Turned the car back on and headed back to the office. Blurred vision. I check my phone three times, 5 seconds apart... no texts. I sit down at my desk and click refresh 15 times... no emails.
I leaned back, blurred vision. Confusion has clogged up my brain drain pipes again. Two things waited for me to do, I did them, on auto-pilot... I know this place so well I can do the everyday tasks in my sleep. I can do everything in my sleep. I've mastered everything I do to my satisfaction and it bores me. I needed a challenge. I require an adventure.
I had one. How about making it through the rest of this year without another episode of self-doubt and denial? How about sitting back and relaxing through the holiday season without bursting into a rage like last year?
What do I have to be thankful for? My family, for starters... the always-helping, always-cheerful bunch of assholes that we are. Friends? Yeah I can thank them, too. When they're around and not running for cover when something goes wrong. I can thank the ones that will always be there... even after years of strife and issues... still there. I can thank the ones that show nothing but appreciation.... and I show nothing but appreciation for that. For friends, that are forgiving, that are fearless to stand up to me. That give me the tough love, or the sweet love, depending on the situation. The friends I consider family, I am thankful for them... even if we haven't talked in months, even if I may not agree with every choice they make... I love them.
So many plans... so many things I have planned for me and my friends, my family.. plans that I will never carry out. One plan... one plan that I will is my appreciation for them. I will show them. I will prove it to them. I must not be doing that enough if they sometimes think negatively of me. Even if sometimes I don't make the best decisions, they can still think positive of me... I want them to. I've lost too many friends because of that. I've been hurt... way too many times.
Snap.
The final minutes in my day click away, as I sat here working... I check my phone 27 more times... no texts. I clicked my email refresh 100 more times... someone won't be in next week because of the Holidays. I bet there's good reason for that. Good family, good friends, things to be thankful for. A reason to take three days from work to share in the beginning of this 2006 holiday season. A time to reflect upon yourself and find what truly sits deep within you. To finally find that inspiration and just go get it. Whether its a super star, a doctor, a lawyer, or a house wife... to just go get it. Stop this mess.
Insert Drano here.
Another night at the blue tonight.
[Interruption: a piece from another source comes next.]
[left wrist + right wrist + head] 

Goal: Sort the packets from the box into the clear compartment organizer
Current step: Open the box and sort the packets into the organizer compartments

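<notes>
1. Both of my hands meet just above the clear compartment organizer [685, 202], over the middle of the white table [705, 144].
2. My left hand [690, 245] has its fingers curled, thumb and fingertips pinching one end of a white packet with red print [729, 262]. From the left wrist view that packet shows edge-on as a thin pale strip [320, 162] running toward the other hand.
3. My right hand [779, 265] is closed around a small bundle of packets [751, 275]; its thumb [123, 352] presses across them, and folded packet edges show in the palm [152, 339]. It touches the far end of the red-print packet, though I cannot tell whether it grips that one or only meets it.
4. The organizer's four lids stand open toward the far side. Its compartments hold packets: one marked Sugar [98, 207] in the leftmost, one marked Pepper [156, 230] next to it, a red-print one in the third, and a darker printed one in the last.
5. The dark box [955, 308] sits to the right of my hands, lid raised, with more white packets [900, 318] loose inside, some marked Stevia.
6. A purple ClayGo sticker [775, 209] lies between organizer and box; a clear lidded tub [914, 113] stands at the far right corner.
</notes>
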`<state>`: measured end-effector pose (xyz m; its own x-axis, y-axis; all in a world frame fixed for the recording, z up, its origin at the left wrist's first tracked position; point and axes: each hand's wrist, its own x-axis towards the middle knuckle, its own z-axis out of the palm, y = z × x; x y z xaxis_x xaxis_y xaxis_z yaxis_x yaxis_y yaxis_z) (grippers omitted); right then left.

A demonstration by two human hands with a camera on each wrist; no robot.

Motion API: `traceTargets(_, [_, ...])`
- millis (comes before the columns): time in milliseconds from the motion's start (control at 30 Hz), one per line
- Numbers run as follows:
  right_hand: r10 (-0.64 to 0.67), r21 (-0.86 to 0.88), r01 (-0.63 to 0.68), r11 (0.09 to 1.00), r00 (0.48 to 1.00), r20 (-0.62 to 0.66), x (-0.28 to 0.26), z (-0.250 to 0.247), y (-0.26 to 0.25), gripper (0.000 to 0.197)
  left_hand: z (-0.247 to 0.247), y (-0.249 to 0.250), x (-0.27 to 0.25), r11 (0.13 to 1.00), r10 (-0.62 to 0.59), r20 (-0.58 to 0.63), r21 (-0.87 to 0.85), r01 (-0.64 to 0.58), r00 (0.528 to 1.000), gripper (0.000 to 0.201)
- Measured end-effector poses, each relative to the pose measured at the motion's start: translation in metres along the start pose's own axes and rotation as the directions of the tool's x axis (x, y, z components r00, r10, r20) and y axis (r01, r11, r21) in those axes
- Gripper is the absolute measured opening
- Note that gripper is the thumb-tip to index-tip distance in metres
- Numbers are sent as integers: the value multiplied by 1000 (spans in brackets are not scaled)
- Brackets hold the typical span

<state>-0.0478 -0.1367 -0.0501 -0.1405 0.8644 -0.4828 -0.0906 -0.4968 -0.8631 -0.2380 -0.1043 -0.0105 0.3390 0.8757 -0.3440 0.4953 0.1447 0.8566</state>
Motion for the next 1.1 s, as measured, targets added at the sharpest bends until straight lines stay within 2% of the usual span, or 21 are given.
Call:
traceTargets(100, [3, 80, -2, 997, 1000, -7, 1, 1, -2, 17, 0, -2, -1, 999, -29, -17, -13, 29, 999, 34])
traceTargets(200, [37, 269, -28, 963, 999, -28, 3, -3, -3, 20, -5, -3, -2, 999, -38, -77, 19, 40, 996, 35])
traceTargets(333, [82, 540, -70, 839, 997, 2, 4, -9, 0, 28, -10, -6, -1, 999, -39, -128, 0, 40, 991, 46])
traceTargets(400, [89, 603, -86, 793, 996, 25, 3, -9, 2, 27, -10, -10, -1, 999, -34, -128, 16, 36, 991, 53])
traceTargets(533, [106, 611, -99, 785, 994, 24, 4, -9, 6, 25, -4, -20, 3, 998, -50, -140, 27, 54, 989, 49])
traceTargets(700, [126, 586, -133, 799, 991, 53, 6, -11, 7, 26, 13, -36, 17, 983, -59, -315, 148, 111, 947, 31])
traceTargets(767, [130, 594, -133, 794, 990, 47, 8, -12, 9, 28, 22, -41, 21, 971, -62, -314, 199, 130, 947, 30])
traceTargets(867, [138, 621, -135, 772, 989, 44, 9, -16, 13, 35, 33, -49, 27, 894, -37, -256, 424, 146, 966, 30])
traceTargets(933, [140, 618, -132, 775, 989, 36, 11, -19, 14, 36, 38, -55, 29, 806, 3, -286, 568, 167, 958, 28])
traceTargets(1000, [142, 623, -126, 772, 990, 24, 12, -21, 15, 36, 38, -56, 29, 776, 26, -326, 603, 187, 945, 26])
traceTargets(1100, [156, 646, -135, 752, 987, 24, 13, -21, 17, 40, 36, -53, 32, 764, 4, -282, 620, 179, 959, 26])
No going out, down to 20 days left before the drinking restriction I placed on myself will end. Then it's party time, a Patron and Bud light. The Blue isn't going out, it's going in. Into a zone that I enjoy... working on something I enjoy, talking to people online I enjoy talking to. No fights, skirmishes... disagreements, problems, stressful and confusing situations. It's my brain, buried in headphones pumping out trance and downtempo, sipping on coffee that warms me all the way down.
I have things to be thankful for. A girl... a girl that is so much a part of my life... sometimes its easy to forget when she lives 2,647 miles away. I will see her again soon... the good times we will have... memories only harden our friendship even more. A rock solid friendship... I can be thankful for her.
It's clear now, what I must do.
I hope you all have a safe, prosperous, and special holiday season... seems to start earlier every year, soon we'll be gearing up for it before Halloween. Listen for the announcement of the official launch of my radio station on the Internet, Groove AZ Radio... which is continually being delayed for too many reasons. It will be perfect when it launches. I've had my practice... it's time to execute.
To my friends, family, and friends that are family... cheers. The birthday is coming soon.
Have a day.

2 comments:
As always, fantastic writing. Hope you have a great weekend! ~Shan~
A very good one. It seems your talent knows no bounds, babe.